Fluid management in acute respiratory distress syndrome.

Author information

1
Division of Pulmonary, Allergy and Critical Care Medicine, Emory University School of Medicine, Atlanta, Georgia, USA.

Abstract

PURPOSE OF REVIEW:

Fluid management is one of the most important measures shown to impact acute respiratory distress syndrome (ARDS) outcomes. This review summarizes the current strategies aimed at evaluating and modulating lung fluid balance.

RECENT FINDINGS:

Multiple recent studies have shown that a conservative fluid management in ARDS patients had beneficial effects on morbidity and mortality. These findings were replicated also in different patient populations assumed to have potential deleterious effects from this approach. So far, only one retrospective study raised the possibility of impaired cognitive function in ARDS patients managed with a conservative fluid strategy. Thermodilution methods and serum biomarkers can be used to monitor lung fluid balance and guide therapy.

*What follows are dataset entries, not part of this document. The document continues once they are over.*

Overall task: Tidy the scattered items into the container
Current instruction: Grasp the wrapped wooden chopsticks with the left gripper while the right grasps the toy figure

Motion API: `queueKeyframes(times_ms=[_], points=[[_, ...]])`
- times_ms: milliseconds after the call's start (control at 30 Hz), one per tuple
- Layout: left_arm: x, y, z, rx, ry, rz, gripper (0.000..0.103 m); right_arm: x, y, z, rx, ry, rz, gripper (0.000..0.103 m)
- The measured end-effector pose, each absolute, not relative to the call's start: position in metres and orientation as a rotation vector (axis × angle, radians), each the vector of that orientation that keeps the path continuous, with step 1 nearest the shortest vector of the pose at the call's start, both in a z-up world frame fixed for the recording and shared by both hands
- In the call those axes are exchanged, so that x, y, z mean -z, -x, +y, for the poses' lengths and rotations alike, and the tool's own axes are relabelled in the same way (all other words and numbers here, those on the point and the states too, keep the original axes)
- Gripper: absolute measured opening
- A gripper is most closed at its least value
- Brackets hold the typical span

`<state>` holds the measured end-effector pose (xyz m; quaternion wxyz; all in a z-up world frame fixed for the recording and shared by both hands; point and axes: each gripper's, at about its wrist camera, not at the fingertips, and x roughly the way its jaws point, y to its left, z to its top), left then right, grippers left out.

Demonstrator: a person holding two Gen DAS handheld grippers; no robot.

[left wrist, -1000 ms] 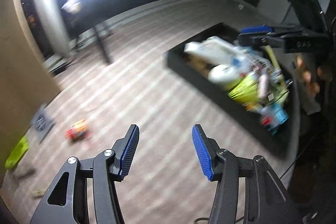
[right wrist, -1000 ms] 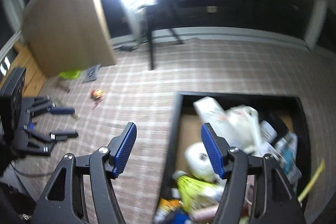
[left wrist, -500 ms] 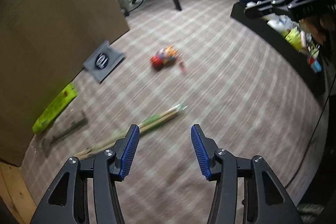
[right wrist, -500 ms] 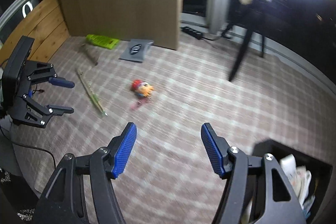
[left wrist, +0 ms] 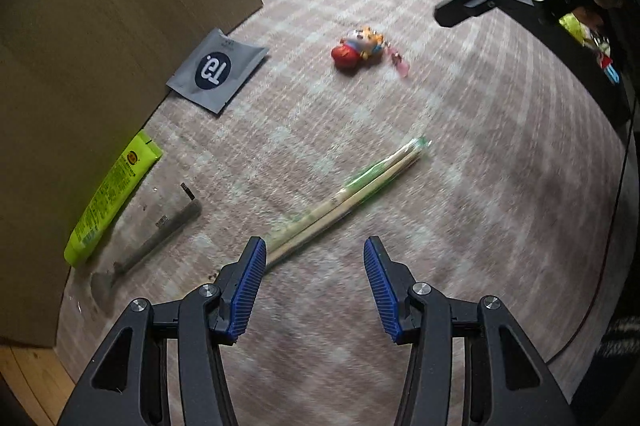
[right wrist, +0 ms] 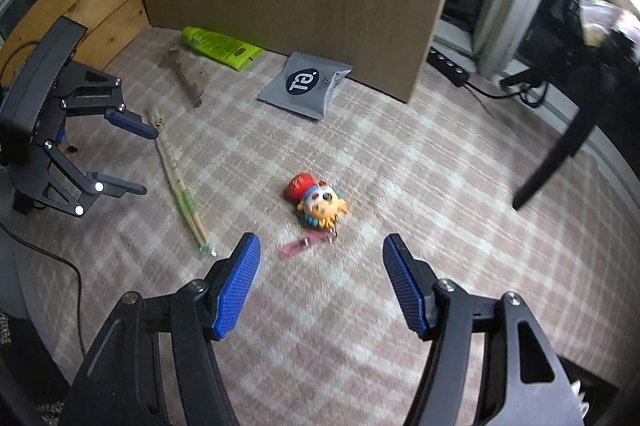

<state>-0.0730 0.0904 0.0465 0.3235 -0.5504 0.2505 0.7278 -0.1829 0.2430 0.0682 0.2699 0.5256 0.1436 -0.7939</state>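
The left gripper is spread wide and holds nothing, hanging over the checked carpet. Its left blue pad sits just beside the near end of the wrapped chopsticks, which serve as the landmark here; whether pad and wrapper touch cannot be told. The chopsticks lie flat and slant away from the gripper toward the upper right, their green-tipped end pointing into bare carpet.

To the left of the chopsticks lies a grey metal tool, apart from them with a strip of carpet between. Further left again, a lime-green tube lies along the foot of the wooden board, touching or nearly touching its edge. Beyond the chopsticks' far end, well apart, is the cartoon keychain toy with its pink tag. Left of that toy a grey pouch lies with one corner at the board's edge.

The right gripper is likewise wide apart and empty, above the carpet with the toy just ahead between its fingers' lines. From this view the chopsticks lie to the toy's left, and the left gripper straddles their far part. Open carpet stretches on the chopsticks' right side out to the dark container, seen at the upper right edge of the left view, holding assorted items.
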Motion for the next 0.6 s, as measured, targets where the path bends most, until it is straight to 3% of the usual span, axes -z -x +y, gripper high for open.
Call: queueKeyframes(times_ms=[433, 600], points=[[-0.025, 0.096, 0.091, -1.748, 1.464, 0.718, 0.052, -0.034, 0.214, 0.223, 2.068, -1.460, 0.463, 0.063], [-0.025, 0.098, 0.088, -1.741, 1.468, 0.673, 0.046, -0.024, 0.219, 0.217, 2.042, -1.472, 0.470, 0.063]])
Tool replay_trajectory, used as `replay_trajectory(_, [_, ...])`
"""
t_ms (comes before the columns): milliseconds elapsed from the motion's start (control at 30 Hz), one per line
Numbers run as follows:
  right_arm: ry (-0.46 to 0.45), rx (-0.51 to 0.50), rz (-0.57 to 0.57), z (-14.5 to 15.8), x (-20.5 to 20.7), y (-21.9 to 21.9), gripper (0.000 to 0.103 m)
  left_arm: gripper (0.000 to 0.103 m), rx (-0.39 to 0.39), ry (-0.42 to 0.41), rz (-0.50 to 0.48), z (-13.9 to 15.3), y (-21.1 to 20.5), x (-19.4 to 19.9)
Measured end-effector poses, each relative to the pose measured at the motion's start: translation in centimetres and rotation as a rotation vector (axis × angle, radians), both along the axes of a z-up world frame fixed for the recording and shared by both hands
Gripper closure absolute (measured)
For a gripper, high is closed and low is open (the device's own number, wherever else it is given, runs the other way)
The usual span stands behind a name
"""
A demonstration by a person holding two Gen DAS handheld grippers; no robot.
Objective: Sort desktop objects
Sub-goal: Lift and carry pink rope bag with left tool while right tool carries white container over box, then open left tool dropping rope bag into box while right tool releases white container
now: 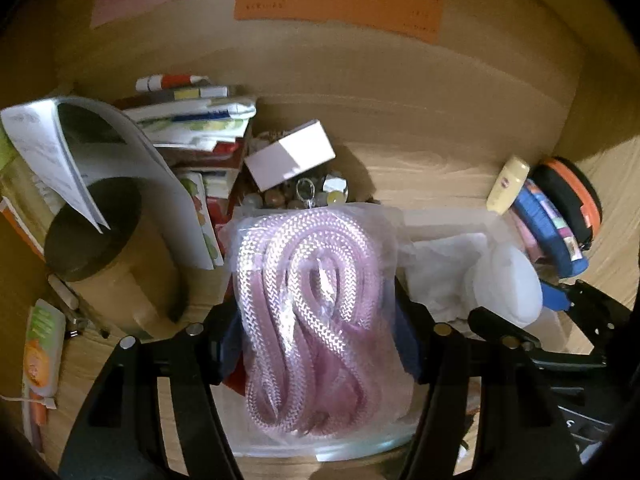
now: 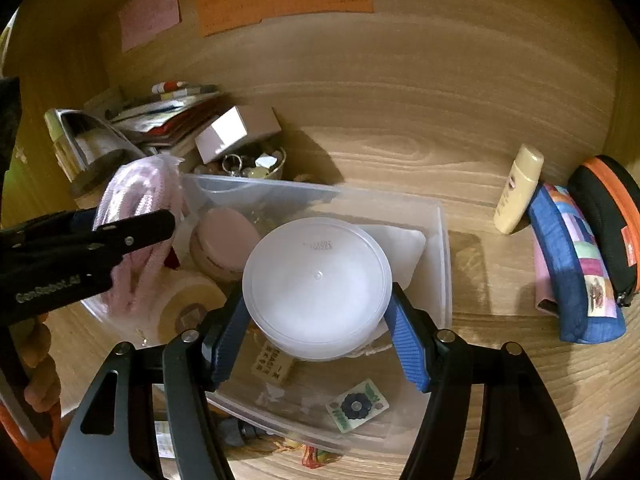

Recent evidence has indicated significant detrimental effects associated with beta-2 agonists use in ARDS, despite a putative beneficial role in the resolution of alveolar edema seen in preliminary studies.

SUMMARY:

Dynamic monitoring of lung fluid balance needs to be implemented to guide fluid therapy in ARDS patients. A conservative fluid strategy seems safe and yields overall good clinical outcomes, but its impact on cognitive function needs to be evaluated in further studies. The role of colloids and other pharmacological agents deserves further investigation.

PMID:
23222675
DOI:
10.1097/MCC.0b013e32835c285b
[Indexed for MEDLINE]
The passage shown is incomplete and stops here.